There is a lot of action at the bottom of the Gulf of Mexico. A turbulent mixed layer of water and sediment particles known as the bottom boundary layer circulates counterclockwise across the seafloor, flowing against the water above.

Meanwhile, oil and gas naturally seep into this active environment from the seafloor. Scientists are investigating how the dynamics of this bottom layer affect the vertical movement of seeping hydrocarbons and the resuspension of previously deposited hydrocarbons to better predict where oil spilled in the deep Gulf will go.

The Gulf of Mexico Research Initiative recently awarded Dr. Daniela Di Iorio a grant to measure the long-term vertical upwelling processes of hydrocarbon plumes and determine the impacts of bottom boundary layer dynamics on hydrocarbon distribution and resuspension.

A lack of long-term measurements of these natural processes has limited our understanding of their impact on oil released from natural seeps and oil rigs such as the Deepwater Horizon.


The bosun of the R/V Atlantis (bottom right) indicates that the acoustic scintillation receiver mooring is clear to be lowered into the water. Di Iorio’s team will use this instrumentation to monitor the hydrocarbon plume. (Photo by Daniela Di Iorio)

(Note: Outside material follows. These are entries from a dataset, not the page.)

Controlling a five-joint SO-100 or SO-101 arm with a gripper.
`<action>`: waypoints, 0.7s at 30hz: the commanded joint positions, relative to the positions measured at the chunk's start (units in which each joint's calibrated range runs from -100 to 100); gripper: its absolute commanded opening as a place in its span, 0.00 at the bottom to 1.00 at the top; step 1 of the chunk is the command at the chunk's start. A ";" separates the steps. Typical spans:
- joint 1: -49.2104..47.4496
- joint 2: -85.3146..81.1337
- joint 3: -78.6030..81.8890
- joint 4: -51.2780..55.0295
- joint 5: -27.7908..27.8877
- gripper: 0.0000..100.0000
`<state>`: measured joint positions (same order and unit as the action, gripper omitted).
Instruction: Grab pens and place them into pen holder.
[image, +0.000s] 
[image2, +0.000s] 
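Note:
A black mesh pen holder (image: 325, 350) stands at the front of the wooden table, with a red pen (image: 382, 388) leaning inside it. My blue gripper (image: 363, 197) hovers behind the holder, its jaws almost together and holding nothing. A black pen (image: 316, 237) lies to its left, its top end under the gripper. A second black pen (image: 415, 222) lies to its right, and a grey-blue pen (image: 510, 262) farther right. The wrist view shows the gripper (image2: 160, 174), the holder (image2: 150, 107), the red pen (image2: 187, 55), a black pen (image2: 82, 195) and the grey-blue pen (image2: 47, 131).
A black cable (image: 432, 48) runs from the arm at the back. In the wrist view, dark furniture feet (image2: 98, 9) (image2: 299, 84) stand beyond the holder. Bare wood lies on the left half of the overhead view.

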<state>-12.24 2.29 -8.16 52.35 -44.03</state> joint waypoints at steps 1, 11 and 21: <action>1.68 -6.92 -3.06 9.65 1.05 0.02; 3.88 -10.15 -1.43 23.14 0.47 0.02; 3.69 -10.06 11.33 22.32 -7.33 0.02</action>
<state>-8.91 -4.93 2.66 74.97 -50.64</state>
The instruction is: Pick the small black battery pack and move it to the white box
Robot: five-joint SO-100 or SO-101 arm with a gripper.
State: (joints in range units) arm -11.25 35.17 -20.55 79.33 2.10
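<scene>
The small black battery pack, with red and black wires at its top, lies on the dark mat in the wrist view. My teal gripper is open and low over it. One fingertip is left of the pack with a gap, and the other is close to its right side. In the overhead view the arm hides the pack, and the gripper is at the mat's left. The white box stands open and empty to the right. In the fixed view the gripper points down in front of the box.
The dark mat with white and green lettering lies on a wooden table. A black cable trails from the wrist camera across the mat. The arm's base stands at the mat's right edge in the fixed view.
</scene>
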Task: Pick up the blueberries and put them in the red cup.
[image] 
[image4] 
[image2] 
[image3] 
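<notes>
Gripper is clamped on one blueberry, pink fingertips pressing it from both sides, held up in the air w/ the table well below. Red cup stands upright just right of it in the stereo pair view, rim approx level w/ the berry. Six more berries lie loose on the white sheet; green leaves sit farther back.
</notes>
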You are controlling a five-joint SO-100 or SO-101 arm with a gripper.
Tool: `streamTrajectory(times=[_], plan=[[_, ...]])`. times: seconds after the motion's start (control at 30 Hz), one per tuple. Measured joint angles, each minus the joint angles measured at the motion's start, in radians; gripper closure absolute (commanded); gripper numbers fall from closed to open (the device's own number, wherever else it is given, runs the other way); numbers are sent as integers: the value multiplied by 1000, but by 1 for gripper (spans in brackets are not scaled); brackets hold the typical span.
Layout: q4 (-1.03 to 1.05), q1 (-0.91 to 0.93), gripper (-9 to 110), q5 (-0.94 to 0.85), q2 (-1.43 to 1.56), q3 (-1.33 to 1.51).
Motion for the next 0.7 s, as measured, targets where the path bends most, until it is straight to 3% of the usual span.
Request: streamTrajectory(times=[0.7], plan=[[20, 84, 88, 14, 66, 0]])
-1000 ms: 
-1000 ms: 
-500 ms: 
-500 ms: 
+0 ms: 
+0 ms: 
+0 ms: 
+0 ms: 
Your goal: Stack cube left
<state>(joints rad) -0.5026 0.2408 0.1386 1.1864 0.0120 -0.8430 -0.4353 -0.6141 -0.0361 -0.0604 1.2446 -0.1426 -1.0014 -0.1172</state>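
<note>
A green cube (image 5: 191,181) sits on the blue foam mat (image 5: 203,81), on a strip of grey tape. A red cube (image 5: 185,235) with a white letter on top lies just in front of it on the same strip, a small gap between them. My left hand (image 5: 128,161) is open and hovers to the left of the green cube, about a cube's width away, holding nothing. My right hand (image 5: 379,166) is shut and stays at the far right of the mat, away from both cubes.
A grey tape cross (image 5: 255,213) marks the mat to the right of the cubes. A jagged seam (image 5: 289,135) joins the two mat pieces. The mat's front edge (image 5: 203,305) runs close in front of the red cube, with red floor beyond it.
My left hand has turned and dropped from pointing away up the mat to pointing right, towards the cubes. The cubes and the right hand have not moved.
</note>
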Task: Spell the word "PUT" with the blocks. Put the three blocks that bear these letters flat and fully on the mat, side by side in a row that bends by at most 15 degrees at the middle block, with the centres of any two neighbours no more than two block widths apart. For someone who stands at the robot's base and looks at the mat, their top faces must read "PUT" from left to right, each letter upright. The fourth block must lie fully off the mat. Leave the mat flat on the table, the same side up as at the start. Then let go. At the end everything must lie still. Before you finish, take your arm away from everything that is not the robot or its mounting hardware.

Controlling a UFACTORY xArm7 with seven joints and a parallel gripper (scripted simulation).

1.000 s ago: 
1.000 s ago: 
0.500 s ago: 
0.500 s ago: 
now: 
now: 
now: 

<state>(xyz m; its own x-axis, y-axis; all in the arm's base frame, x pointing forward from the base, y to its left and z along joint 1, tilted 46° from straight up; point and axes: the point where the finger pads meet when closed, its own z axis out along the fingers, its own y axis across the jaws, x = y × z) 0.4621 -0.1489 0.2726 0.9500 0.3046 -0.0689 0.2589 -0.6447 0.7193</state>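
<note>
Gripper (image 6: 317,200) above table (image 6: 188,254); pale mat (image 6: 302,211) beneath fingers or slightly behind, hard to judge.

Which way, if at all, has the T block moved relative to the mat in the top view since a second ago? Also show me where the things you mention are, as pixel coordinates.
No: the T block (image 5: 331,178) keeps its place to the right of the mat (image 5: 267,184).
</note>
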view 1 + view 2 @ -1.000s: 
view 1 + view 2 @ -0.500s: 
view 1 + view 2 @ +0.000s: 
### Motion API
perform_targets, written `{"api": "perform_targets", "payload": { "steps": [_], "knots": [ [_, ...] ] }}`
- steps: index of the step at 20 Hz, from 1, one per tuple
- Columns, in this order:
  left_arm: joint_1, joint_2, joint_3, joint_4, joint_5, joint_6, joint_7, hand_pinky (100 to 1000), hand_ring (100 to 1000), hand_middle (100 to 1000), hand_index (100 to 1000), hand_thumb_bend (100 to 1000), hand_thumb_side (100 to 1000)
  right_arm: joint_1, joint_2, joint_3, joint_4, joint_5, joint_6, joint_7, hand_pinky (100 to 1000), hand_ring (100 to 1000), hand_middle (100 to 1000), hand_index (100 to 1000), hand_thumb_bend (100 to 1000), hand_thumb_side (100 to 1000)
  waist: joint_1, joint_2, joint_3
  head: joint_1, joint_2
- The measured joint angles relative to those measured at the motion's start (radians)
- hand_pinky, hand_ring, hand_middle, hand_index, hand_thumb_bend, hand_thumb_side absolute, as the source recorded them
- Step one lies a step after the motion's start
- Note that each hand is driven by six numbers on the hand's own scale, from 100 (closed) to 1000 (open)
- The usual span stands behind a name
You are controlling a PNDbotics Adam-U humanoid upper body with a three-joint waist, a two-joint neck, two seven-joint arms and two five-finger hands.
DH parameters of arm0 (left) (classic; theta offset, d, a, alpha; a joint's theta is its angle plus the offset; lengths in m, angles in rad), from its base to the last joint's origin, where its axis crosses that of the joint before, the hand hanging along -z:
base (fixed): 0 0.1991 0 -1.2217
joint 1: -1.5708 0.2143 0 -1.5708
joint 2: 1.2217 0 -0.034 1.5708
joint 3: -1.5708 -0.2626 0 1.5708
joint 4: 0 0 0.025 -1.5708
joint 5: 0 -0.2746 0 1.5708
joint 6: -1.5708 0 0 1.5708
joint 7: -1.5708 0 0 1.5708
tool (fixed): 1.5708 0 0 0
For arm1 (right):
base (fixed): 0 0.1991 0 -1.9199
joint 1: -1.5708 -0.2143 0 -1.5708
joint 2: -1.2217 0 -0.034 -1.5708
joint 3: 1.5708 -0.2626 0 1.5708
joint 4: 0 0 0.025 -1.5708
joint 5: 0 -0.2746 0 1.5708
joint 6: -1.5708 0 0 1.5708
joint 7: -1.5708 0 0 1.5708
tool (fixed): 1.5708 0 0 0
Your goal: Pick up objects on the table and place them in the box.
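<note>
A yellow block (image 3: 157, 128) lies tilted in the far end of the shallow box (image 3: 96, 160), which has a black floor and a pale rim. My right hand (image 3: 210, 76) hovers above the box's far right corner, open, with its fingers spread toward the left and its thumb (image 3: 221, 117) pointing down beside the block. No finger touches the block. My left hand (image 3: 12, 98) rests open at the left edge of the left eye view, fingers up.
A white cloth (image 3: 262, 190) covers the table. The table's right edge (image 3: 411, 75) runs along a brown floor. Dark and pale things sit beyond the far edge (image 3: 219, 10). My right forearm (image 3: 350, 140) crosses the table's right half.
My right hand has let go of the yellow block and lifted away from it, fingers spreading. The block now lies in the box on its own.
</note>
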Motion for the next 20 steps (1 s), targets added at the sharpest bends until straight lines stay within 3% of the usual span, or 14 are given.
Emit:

Di Iorio’s team will observe an oil and gas plume from a natural seafloor seep for three months using acoustic scintillation, focusing on the point where seep materials reach the top of the bottom boundary layer. The acoustic scintillation method observes how sound waves fluctuate as they pass through the plume to determine the amount of vertical upwelling and turbulence. Di Iorio noted, “This work is an extension of our previous work with hydrothermal plumes. To date, there is nobody that monitors long-term vertical velocities of deep sea hydrocarbon plumes, and the three-month time period is critical for assessing seeps’ temporal variability.”

While some hydrocarbon escapes the boundary layer and rises to the surface, residual materials remaining in the bottom layer may encounter energetic processes near the seafloor. The team will use an Acoustic Doppler Current Profiler and hydrographic sensors to measure bottom boundary layer processes that may affect hydrocarbon dispersal.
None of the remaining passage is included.